§ **WORK TASK**
Among the lines of data below, reproduce only those from the one with "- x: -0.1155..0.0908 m" through the one with "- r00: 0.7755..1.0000", exactly as they stand, both ends included.

§ **Items from a data source**
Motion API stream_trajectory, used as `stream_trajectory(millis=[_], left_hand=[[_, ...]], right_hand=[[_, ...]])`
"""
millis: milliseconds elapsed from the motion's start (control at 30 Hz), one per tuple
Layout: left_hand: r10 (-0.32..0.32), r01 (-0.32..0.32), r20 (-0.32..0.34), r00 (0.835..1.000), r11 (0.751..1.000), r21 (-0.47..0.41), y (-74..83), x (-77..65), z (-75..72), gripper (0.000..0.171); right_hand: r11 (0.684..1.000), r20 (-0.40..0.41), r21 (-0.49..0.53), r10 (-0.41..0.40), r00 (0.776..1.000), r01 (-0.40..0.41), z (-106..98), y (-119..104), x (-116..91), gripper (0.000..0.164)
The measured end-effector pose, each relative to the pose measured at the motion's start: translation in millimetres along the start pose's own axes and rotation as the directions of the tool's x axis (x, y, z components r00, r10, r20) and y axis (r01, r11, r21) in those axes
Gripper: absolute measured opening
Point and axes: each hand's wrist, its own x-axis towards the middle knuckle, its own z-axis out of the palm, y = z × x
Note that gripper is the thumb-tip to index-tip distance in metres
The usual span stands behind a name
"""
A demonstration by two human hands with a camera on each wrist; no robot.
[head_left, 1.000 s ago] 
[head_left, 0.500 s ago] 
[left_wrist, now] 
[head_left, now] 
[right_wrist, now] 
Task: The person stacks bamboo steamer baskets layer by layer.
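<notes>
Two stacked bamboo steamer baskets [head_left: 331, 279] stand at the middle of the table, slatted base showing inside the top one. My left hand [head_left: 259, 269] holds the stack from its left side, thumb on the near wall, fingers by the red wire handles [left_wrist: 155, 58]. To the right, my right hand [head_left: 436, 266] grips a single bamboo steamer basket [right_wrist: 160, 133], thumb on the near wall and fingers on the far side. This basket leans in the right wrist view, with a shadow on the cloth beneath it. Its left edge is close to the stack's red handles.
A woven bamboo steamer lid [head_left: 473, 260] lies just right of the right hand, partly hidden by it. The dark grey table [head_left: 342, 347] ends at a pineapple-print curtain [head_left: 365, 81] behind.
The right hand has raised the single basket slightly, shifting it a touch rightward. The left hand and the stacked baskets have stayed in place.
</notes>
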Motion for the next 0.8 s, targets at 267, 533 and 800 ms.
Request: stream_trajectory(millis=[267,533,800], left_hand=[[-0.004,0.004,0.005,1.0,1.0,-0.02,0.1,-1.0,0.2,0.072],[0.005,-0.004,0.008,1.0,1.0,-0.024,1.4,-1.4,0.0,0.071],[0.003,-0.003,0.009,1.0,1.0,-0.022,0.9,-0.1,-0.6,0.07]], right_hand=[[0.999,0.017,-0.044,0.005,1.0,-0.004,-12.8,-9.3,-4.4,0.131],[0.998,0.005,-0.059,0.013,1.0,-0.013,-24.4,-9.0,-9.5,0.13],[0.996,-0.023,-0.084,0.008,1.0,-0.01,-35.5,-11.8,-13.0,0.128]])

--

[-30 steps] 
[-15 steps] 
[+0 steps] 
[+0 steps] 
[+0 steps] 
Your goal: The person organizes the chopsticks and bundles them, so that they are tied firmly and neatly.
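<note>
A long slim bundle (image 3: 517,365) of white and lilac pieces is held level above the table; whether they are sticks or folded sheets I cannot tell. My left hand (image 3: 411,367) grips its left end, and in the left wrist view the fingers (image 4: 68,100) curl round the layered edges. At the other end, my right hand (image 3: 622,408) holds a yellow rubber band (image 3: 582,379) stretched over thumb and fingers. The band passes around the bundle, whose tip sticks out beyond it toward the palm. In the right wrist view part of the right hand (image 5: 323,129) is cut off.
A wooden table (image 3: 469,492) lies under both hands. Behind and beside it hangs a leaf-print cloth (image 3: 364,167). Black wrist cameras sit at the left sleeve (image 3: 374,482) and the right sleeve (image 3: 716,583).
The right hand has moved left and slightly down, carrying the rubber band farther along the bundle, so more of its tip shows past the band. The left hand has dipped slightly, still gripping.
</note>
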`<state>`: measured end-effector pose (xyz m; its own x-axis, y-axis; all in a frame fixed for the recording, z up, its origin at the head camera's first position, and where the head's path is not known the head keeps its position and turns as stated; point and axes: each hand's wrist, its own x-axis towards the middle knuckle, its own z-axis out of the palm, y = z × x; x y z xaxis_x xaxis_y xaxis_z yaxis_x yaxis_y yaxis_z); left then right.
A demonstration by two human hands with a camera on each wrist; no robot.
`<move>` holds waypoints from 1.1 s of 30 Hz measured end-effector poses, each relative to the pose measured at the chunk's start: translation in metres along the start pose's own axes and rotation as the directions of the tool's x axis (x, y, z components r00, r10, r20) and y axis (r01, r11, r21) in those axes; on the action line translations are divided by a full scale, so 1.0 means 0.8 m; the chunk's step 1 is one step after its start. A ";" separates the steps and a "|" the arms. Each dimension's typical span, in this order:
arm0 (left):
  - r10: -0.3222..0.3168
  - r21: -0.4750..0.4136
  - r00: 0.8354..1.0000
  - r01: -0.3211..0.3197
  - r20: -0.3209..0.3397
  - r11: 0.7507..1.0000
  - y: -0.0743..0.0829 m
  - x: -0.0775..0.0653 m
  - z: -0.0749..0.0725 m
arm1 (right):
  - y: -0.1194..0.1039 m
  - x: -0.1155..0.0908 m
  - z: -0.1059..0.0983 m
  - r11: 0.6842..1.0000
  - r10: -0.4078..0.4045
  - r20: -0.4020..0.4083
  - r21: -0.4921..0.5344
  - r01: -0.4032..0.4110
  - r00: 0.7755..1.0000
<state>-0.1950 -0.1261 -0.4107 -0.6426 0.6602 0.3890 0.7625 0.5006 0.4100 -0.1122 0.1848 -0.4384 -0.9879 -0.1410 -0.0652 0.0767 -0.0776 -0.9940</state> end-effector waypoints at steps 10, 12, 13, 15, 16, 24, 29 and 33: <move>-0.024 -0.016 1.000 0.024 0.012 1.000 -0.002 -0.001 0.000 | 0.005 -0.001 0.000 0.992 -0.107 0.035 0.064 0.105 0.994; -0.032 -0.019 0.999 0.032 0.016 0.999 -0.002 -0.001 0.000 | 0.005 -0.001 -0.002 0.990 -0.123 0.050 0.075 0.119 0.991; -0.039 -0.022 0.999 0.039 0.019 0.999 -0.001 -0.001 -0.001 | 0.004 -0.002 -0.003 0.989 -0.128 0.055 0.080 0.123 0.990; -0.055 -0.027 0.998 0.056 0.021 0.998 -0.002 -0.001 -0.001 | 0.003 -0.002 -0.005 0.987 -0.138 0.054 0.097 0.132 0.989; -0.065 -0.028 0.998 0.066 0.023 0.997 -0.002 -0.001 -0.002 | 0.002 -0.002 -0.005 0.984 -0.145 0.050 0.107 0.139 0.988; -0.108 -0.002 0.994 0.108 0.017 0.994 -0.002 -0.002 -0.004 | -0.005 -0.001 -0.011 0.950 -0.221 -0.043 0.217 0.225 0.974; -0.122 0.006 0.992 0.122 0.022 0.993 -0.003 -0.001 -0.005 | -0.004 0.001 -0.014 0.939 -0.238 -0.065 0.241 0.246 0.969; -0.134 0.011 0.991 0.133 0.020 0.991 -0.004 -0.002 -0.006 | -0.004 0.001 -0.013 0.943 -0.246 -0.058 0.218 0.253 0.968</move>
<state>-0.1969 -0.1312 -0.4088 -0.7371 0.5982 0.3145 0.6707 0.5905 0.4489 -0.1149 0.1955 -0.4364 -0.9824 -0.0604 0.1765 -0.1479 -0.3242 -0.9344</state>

§ **SOLUTION FOR THIS EXERCISE**
  - x: -0.1155..0.0908 m
  - z: -0.1059..0.0983 m
  - r11: 0.6842..1.0000
  - r10: -0.4078..0.4045
  - r20: -0.4020..0.4083
  - r21: -0.4921..0.5344
  - r01: -0.4032..0.4110
  - r00: 0.7755..1.0000

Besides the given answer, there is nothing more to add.